Desde então, ele coleciona 13 títulos de campeão brasileiro e já foi convocado para participar de quatro provas mundiais: Na Itália, França e Suíça por duas ocasiões. Marcos também exibe com orgulho e muito amor na garagem de casa, no bairro Nova Brasília, cerca de 500 premiações, entre troféus e medalhas.

“E isso que são poucas provas por ano, não é como corrida de bike ou de rua que tem todo fim de semana”, salienta. Neste ano, por exemplo, serão apenas três competições no país, diz Marcos, que também é diretor da Confederação Brasileira de Canoagem. Dos campeonatos brasileiros, Marcos já passou por todos, em estados como Espírito Santo, Mato Grosso do Sul, Rio de Janeiro e, claro, Santa Catarina.

Em Jaraguá do Sul, Marcos também foi presidente do Clube de Canoagem Kentucky. Em sua gestão foi construída a atual sede do clube e também foram iniciadas as atividades de limpeza dos rios, que acontecem várias vezes ao ano, há 23 anos | Foto Eduardo Montecino OCP

Mas a prova mais difícil ele conta que aconteceu na Itália, há cinco anos. A primeira dificuldade já começou na viagem. Pelo tamanho do caiaque, não é possível levá-lo de avião.

Chegando no país, foi preciso então correr atrás de um equipamento, torcendo para que alguém tenha para vender, emprestar ou alugar. Mas sem tempo, Marcos não conseguiu fazer o reconhecimento do rio, tão importante em provas que desafiam a natureza.

“Na hora da prova alguém tinha dito que tinha um refluxo muito grande que se caísse dentro era problema, me disseram mais ou menos onde era. Eu nunca desci um rio sem olhá-lo, e lá eu desci com medo”, relata Marcos, que também sofreu com a água gelada.

Amor pela natureza e pela cidade

Para Marcos, a canoagem lhe oferece o contato com a natureza, um privilégio herdado dos tempos da infância que faz questão de manter até hoje.

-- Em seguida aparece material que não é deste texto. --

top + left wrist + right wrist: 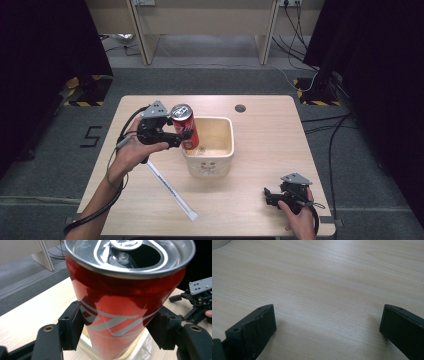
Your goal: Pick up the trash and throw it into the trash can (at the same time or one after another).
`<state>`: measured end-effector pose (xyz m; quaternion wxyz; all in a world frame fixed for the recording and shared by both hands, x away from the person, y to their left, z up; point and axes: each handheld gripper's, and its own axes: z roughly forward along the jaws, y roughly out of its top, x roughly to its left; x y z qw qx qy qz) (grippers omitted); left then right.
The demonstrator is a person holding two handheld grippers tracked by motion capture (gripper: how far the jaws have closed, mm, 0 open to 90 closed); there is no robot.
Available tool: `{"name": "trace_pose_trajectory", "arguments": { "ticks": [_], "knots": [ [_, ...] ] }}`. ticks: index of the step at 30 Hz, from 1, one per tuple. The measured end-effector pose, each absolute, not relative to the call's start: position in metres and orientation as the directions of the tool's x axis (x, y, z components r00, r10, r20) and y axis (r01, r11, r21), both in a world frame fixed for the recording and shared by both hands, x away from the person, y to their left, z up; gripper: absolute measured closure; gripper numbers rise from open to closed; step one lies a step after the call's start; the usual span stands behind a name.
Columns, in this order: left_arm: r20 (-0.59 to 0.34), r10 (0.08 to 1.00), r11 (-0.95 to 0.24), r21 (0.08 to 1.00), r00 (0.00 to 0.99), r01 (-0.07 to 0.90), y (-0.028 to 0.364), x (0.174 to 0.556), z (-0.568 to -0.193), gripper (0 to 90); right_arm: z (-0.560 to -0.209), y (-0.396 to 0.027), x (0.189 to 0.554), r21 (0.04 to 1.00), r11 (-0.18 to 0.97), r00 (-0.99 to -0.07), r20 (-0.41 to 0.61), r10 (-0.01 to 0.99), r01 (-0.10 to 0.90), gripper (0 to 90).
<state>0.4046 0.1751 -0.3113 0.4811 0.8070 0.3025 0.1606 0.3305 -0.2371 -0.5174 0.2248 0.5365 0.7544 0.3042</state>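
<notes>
My left gripper (176, 135) is clamped on the red can (185, 126), one pad on each side of its lower body, as the left gripper view shows: the black pads (74, 327) press against the red wall with its silver swirl, and the can (125, 297) stands between them with its top open and the tab pushed in. In the high view I hold the can tilted, its silver top leaning away to the left, its base over the left rim of the cream tub (226, 131) that sits in the middle of the table (270, 125). The can is off the table surface, carried above the tub's edge. Under the can in the left gripper view I can see the tub's pale rim (86, 346). A white straw in its wrapper (171, 190) lies on the table in front of the tub, slanting toward the near edge, apart from both grippers. My right gripper (272, 196) rests low near the table's near right corner, well apart from the tub; its jaws stand wide apart with bare wood (324, 290) between them and nothing held
</notes>
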Motion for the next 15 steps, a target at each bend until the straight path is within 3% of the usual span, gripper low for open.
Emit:
{"name": "trace_pose_trajectory", "arguments": {
  "ticks": [15],
  "knots": [
    [-0.030, 0.637, -0.369, 0.865, 0.770, 0.339, 0.149, 0.422, -0.319, 34.1, -0.517, -0.237, 0.331, 0.700, 0.239, -0.323, -0.012, 0.946, 0.673, 0.6]
  ]
}}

“Não tem coisa melhor para mim do que pegar um dia desses de inverno, com sol, pegar meu caiaque, até Corupá e descer sem hora, se eu quiser remar forte eu remo, se eu quiser vir curtindo a natureza devagar eu venho, sem compromisso, descer realmente curtindo o que eu gosto que é essa paisagem, essa região aqui”, descreve.

O amor pela natureza também foi transmitido aos filhos, David, de 33 anos, e Daniel, de 31 anos, que assim como o pai puderam viver boa parte da infância mantendo esse contato, no sítio da família - com direito à casa na árvore, guerra de lama e se balançar no cipó.

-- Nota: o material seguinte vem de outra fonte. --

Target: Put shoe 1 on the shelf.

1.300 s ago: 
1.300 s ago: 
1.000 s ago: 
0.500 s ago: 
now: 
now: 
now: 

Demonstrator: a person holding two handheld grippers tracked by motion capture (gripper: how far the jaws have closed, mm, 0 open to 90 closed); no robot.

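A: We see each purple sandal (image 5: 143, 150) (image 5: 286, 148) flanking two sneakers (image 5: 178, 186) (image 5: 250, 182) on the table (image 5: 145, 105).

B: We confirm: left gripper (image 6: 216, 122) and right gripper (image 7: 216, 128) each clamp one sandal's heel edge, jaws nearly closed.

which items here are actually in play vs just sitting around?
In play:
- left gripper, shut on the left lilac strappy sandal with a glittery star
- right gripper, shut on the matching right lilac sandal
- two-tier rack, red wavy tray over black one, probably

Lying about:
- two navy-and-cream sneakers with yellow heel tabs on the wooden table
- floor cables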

David vive em Jaraguá do Sul e viaja com frequência, enquanto Daniel mora em Fortaleza. Mas segundo o pai, os dois adoram viver em Jaraguá do Sul, e Daniel sempre quando pode volta para a cidade.

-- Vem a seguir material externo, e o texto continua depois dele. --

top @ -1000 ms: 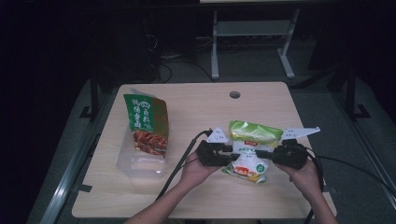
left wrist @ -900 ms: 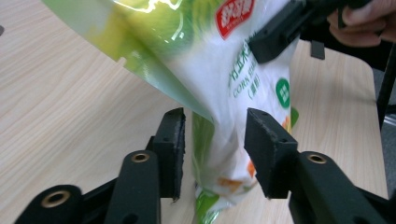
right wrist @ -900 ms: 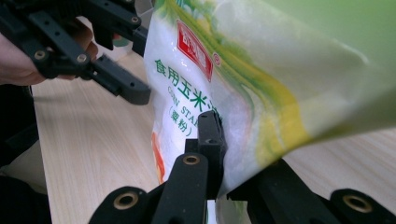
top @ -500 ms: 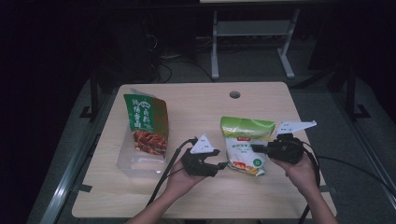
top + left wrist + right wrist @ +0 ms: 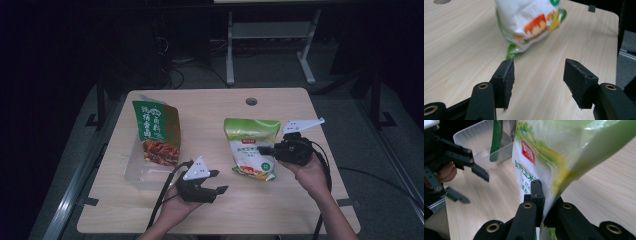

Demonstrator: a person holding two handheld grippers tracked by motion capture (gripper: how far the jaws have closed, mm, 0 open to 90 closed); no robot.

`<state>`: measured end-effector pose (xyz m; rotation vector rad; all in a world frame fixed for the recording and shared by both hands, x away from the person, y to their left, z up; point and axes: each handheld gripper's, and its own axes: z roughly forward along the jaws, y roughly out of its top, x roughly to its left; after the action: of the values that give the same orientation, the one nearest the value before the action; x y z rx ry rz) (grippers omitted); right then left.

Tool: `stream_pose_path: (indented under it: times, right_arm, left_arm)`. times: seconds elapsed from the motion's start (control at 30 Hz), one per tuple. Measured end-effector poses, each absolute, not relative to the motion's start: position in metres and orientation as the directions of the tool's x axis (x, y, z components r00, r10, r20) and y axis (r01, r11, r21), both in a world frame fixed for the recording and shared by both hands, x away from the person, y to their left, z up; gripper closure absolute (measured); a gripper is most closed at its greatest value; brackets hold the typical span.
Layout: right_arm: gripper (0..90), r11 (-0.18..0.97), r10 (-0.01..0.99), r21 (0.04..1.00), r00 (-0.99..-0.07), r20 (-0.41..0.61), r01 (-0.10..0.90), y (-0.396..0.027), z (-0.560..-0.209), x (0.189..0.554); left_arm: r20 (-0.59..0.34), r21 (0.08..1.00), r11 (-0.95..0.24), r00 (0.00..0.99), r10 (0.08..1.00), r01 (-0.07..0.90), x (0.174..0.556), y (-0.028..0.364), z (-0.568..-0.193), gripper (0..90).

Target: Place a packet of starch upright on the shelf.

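On the left of the table [image 5: 280,200] a clear tub [image 5: 142,172] is lying, with a green-and-red bag [image 5: 156,132] leaning in it. I am not touching these now.

Next, near the front edge, I am holding the left gripper [image 5: 212,182] low over bare wood, jaws wide apart w/ nothing between them. In the left gripper view the white bag's bottom corner [image 5: 529,22] is lying just ahead of it.

To the right, my right gripper [image 5: 541,202] is pinching the white-green bag [image 5: 252,147] at its right edge, jaws closed on the film, bag's lower end near or on the table.

Risk, as I am judging: the grip is taking only thin edge film, so the bag could be slipping out or swinging if I am moving fast. If I am carrying it to the tub, the left gripper is standing in the way, and the other bag is already taking room there.
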<state>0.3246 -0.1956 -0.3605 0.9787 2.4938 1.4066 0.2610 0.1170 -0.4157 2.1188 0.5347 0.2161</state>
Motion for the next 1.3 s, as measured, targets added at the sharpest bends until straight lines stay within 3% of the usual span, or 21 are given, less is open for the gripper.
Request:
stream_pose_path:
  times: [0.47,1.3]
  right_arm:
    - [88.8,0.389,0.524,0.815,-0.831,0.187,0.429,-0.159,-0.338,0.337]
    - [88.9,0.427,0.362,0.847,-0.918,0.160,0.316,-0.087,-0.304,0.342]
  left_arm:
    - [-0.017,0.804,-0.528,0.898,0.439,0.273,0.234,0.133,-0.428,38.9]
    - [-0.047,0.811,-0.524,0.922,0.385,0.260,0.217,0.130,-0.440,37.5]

Esse amor de Marcos por Jaraguá do Sul, que há muito decidiu permanecer na cidade e aqui construir uma carreira de sucesso também no trabalho e criar a família, é outro legado passado para os filhos.

“Jaraguá dá todas as condições para você ser feliz, basta querer, trabalhar sério, que a cidade proporciona”, ele declara.

Tendo conhecido outras realidades do país, pelas competições que participa, Marcos consegue perceber a qualidade de vida da cidade, na qual muitos gostariam de viver, diz ele.

Assim como não pensa em deixar a cidade, colocar os remos de lado também não faz parte dos planos de Marcos. “Não vou desistir tão cedo. Vou continuar enquanto puder remar, nem que for só para descer de Corupá até Jaraguá, para curtir essa paisagem”, declara.